**EXERCISE PROMPT**
Only one span of the listing below should come back. It runs from the line with "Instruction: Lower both" through the line with "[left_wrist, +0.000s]", and each of its lines must be reproduced exactly.

**DATASET ENTRIES**

##############################

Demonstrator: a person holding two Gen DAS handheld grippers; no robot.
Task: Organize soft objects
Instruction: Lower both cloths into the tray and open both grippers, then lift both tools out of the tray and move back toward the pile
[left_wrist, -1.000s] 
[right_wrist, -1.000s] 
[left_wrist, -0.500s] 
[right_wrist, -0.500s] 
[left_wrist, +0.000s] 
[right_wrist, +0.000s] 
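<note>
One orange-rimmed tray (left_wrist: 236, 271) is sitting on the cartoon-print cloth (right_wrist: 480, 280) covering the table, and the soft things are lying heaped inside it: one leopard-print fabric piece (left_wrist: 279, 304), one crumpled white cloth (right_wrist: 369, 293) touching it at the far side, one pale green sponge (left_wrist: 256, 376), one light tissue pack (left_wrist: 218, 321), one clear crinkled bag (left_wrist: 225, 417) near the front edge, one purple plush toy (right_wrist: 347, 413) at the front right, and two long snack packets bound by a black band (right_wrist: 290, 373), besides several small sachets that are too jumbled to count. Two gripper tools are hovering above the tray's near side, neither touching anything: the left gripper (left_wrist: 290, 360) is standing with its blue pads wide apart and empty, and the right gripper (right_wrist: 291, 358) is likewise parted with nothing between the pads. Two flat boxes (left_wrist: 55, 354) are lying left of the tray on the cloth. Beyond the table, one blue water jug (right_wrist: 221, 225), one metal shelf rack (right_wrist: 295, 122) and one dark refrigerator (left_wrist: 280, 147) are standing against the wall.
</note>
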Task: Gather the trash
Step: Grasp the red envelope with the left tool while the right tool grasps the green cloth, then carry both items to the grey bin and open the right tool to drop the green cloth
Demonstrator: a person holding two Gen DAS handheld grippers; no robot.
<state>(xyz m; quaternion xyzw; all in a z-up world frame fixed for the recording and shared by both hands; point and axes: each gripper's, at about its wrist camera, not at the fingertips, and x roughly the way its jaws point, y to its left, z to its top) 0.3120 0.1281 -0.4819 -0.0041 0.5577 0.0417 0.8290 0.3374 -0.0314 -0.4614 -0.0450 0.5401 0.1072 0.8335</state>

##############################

**RESPONSE AREA**
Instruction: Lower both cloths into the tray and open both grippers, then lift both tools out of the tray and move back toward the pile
[left_wrist, -1.000s] 
[right_wrist, -1.000s] 
[left_wrist, -0.500s] 
[right_wrist, -0.500s] 
[left_wrist, +0.000s] 

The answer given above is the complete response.